Over the last decade state fund appropriations to the Minnesota State System have been significantly lower when compared to the University of Minnesota. In fact, data presented in 2014 in The Statesman Newspaper at the University of Minnesota-Duluth showed that state universities and community colleges receive on average $2,000-$4,000 less per full time/full year equivalent student. This is so, despite the glaring fact that the Minnesota State System educates a proportionally larger number of students. In addition, none of the Minnesota State institutions have endowments in the same order of magnitude as either the University of Minnesota (more than $3 billion) or the University of Minnesota Duluth ($154 million). These were seeded originally with the state’s portion of the Land Grant Acts and state school lands. By comparison, the largest endowment at a state institution is about $50 million. That means proportionally less scholarships, less research, less opportunities for those students.
Whether by full time equivalence, student headcount or by credit hours, it is a fact that the Minnesota State System receives less in state funding (and funding in general) than the University of Minnesota system. This has been a trend for quite some time.
Estimates by the Minnesota State System Office of Finance show in recent materials to the Board of Trustees that the State of Minnesota has underfunded the state colleges and universities and overfunded the Twin Cities campus of the University of Minnesota when compared to the average in the Midwest Region and the United States.

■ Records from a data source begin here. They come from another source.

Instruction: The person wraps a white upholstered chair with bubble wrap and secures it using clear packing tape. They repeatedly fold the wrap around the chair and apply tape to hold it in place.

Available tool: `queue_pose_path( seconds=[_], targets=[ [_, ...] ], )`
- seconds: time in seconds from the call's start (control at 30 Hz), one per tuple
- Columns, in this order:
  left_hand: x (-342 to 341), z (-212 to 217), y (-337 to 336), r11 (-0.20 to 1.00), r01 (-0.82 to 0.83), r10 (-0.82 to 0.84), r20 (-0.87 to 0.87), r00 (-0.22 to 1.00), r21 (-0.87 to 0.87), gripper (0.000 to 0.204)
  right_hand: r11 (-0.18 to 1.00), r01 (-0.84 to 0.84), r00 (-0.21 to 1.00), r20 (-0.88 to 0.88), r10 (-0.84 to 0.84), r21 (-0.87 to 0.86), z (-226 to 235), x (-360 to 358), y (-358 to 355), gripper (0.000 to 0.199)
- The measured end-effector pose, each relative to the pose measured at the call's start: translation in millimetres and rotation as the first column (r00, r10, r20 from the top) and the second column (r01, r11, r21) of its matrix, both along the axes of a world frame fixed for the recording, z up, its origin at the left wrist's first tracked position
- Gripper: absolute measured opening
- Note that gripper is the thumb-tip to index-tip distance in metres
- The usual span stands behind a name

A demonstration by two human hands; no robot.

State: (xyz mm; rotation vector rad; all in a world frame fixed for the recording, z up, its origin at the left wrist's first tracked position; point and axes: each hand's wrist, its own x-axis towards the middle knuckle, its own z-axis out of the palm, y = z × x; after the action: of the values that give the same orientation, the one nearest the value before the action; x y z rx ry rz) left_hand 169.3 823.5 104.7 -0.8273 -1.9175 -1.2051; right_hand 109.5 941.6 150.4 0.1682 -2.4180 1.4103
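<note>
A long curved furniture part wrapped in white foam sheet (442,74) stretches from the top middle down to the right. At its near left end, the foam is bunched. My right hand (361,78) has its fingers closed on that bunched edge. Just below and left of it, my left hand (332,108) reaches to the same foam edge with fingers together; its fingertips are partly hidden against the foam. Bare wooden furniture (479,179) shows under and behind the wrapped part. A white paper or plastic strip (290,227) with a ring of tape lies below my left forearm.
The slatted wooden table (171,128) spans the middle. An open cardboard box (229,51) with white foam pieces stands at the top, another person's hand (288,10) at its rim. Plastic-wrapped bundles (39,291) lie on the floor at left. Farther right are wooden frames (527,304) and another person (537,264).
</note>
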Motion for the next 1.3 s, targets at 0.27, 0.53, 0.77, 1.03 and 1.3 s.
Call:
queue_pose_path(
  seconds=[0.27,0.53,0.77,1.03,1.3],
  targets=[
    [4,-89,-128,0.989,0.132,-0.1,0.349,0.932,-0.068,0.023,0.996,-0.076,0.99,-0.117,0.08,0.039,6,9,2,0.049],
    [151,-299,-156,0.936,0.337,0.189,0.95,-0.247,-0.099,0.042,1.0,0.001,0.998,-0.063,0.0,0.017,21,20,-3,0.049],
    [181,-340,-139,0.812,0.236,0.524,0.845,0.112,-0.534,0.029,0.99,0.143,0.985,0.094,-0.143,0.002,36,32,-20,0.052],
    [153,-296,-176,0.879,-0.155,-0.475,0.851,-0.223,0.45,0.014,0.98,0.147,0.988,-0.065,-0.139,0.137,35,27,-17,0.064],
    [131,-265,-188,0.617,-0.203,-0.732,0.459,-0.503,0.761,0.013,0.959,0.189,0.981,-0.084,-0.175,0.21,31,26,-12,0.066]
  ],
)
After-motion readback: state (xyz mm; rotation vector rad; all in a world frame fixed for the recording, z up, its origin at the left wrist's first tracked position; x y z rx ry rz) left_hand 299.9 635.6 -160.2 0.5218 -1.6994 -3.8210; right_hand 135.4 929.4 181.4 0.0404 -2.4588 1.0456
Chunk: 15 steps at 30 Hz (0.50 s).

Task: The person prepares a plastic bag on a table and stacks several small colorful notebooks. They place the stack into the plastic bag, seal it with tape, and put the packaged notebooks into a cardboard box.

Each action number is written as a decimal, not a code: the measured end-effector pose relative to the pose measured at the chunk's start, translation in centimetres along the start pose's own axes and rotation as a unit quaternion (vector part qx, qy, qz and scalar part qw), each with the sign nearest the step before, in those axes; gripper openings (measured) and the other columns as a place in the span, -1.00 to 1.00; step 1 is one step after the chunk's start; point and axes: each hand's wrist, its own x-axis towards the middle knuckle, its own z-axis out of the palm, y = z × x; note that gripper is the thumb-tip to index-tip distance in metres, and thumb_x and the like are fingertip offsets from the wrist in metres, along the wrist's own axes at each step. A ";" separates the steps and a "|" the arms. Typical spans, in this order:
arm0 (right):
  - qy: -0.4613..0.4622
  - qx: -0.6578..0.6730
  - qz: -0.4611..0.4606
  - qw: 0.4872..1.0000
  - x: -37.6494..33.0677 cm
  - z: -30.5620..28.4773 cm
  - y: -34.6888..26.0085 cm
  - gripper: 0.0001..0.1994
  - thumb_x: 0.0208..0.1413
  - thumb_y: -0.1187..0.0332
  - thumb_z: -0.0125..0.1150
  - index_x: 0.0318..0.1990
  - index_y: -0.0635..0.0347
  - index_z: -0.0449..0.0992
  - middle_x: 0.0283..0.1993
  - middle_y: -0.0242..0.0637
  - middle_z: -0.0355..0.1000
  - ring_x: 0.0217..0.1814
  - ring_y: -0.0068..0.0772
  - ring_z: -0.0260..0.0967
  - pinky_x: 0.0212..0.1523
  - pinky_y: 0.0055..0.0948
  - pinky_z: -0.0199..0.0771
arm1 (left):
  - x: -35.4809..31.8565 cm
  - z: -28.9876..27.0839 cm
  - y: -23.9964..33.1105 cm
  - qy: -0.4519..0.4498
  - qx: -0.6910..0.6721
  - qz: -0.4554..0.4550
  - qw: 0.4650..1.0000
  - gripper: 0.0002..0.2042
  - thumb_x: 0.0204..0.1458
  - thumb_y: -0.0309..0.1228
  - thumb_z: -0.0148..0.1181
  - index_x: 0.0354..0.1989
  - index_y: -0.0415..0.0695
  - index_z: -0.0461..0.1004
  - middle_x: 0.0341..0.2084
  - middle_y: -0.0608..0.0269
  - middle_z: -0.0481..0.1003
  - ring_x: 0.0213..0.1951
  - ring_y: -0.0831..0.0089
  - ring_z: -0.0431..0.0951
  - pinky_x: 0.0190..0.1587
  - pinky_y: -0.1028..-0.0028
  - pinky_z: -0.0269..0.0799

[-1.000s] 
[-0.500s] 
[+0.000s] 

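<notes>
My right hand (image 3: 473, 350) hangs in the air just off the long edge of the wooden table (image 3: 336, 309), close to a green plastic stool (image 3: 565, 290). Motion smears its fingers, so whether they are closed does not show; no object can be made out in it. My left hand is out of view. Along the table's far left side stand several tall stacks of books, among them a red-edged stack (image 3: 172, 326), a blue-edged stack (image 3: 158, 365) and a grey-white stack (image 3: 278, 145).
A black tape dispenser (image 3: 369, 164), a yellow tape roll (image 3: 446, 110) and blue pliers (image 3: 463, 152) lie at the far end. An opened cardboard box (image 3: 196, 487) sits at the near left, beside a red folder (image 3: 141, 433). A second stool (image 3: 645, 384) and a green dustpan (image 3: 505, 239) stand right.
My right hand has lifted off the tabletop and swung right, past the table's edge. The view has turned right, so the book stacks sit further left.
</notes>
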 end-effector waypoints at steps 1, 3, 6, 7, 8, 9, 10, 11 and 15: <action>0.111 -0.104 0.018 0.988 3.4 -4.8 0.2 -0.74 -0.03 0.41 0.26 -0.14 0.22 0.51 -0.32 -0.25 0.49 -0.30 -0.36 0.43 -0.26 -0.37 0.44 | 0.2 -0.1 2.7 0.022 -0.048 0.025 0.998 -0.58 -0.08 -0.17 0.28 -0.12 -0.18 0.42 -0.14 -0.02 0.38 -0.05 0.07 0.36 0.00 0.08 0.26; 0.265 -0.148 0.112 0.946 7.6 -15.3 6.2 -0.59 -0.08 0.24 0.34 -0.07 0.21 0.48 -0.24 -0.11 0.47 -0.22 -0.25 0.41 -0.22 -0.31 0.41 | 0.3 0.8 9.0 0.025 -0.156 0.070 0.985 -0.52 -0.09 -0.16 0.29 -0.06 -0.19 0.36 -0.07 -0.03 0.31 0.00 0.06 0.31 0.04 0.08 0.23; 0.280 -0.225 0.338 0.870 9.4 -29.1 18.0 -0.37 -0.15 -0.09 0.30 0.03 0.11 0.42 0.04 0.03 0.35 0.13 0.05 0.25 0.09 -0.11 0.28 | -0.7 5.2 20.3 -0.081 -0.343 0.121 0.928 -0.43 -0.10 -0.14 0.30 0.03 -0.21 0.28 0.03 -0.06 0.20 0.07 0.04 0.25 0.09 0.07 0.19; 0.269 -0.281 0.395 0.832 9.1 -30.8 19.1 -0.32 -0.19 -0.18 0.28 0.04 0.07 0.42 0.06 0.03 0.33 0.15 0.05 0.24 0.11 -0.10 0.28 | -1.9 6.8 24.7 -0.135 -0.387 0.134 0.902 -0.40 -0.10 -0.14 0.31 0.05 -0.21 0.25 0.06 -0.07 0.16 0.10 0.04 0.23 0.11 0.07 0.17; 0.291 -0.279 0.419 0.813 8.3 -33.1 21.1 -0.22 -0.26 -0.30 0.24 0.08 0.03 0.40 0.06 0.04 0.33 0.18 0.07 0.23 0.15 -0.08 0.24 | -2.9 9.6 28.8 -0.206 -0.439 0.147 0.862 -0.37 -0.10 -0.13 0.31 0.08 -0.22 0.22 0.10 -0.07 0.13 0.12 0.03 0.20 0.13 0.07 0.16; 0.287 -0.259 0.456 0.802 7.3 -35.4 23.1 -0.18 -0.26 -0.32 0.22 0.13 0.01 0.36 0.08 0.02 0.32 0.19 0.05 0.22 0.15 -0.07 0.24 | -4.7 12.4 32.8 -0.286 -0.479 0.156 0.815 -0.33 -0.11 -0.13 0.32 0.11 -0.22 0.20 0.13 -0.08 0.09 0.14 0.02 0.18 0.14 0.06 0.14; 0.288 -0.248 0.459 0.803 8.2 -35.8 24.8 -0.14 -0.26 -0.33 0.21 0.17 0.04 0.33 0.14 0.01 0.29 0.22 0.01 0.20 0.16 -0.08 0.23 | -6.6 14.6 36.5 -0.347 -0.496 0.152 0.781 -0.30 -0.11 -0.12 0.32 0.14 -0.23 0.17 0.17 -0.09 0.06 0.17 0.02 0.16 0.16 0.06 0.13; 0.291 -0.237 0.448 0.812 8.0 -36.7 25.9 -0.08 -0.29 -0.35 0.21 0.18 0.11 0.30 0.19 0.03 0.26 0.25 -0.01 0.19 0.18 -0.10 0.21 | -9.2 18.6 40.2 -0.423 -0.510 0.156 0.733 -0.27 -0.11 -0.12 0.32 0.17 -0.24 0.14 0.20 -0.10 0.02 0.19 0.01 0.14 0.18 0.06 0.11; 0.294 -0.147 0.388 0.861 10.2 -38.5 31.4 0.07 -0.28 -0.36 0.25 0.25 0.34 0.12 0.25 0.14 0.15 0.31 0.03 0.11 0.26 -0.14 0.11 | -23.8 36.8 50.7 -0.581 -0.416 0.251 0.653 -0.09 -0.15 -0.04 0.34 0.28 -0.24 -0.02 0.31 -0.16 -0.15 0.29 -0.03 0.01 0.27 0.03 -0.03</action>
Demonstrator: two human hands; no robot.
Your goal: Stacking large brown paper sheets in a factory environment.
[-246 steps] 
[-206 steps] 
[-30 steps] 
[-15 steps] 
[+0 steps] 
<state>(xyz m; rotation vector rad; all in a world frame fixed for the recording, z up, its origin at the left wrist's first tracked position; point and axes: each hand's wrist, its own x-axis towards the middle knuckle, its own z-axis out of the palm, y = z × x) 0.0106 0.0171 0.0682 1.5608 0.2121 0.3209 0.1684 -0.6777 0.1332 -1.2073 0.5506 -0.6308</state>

I ask that you provide more balanced reporting. The Minnesota State system and its students are not empowered in the same way that University of Minnesota students are. They do not have the resources that you do. It is a shame that there are voices out there that believe that the State System is somehow receiving more than its fair share when it hasn’t received an equitable share of state funding for at least two decades. Compounding this is the continued lack of cooperation between the systems.
Higher education advocate
Editor’s Note: This letter was edited slightly for style.